Your assignment >> Nothing but an exact repetition of the listing should be returned.

Source material >>
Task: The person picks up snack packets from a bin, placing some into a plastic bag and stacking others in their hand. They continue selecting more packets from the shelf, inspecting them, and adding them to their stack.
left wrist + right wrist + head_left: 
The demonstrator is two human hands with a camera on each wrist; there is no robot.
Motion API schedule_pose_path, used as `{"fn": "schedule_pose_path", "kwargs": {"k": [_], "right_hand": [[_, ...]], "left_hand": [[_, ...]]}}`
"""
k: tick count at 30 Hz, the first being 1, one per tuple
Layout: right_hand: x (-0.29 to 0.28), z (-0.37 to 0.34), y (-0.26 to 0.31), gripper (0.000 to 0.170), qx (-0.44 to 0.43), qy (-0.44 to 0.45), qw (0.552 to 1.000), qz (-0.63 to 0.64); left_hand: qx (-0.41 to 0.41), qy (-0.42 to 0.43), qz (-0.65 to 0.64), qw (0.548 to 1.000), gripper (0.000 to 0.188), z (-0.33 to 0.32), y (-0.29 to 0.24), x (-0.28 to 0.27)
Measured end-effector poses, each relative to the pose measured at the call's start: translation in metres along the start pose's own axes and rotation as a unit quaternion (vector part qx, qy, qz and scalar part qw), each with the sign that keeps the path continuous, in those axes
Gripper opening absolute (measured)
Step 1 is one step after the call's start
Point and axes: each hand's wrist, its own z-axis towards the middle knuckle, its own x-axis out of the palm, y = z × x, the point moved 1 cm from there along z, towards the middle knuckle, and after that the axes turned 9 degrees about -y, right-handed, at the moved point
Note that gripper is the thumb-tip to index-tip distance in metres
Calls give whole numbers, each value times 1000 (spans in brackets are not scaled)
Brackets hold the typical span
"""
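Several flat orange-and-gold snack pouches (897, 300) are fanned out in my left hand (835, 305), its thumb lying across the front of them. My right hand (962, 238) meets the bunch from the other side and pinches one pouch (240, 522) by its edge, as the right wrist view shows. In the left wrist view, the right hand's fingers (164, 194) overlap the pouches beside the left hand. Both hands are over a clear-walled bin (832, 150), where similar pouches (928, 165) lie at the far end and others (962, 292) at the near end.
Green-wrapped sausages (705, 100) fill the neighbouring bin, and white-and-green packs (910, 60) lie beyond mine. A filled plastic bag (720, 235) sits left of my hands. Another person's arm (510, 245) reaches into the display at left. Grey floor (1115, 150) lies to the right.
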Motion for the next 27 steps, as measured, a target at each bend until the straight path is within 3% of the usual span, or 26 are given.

Task output >>
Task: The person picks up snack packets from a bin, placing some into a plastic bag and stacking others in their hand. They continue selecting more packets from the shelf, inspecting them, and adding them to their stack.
left wrist + right wrist + head_left: 
The demonstrator is two human hands with a camera on each wrist; there is no robot.
Motion API schedule_pose_path, used as `{"fn": "schedule_pose_path", "kwargs": {"k": [_], "right_hand": [[_, ...]], "left_hand": [[_, ...]]}}`
"""
k: tick count at 30 Hz, the first being 1, one per tuple
Layout: right_hand: x (-0.29 to 0.28), z (-0.37 to 0.34), y (-0.26 to 0.31), gripper (0.000 to 0.170), qx (-0.44 to 0.43), qy (-0.44 to 0.45), qw (0.552 to 1.000), qz (-0.63 to 0.64); left_hand: qx (-0.41 to 0.41), qy (-0.42 to 0.43), qz (-0.65 to 0.64), qw (0.548 to 1.000), gripper (0.000 to 0.188), z (-0.33 to 0.32), y (-0.29 to 0.24), x (-0.28 to 0.27)
Measured end-effector poses, each relative to the pose measured at the call's start: translation in metres along the start pose's own axes and rotation as a unit quaternion (vector part qx, qy, qz and scalar part qw), each with the sign that keeps the path continuous, in those axes
Gripper opening absolute (measured)
Step 1 is one step after the call's start
Point and axes: each hand's wrist, its own z-axis towards the middle knuckle, its own x-axis out of the palm, y = z × x, the point moved 1 cm from there along z, towards the middle knuckle, and after that the axes turned 9 degrees about -y, right-handed, at the moved point
Note that gripper is the thumb-tip to index-tip distance in metres
Calls give whole numbers, each value times 1000 (spans in brackets are not scaled)
Brackets hold the typical span
"""
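Several flat orange-and-gold snack pouches (897, 300) are fanned out in my left hand (835, 305), its thumb lying across the front of them. My right hand (962, 238) meets the bunch from the other side and pinches one pouch (240, 522) by its edge, as the right wrist view shows. In the left wrist view, the right hand's fingers (164, 194) overlap the pouches beside the left hand. Both hands are over a clear-walled bin (832, 150), where similar pouches (928, 165) lie at the far end and others (962, 292) at the near end.
Green-wrapped sausages (705, 100) fill the neighbouring bin, and white-and-green packs (910, 60) lie beyond mine. A filled plastic bag (720, 235) sits left of my hands. Another person's arm (510, 245) reaches into the display at left. Grey floor (1115, 150) lies to the right.
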Motion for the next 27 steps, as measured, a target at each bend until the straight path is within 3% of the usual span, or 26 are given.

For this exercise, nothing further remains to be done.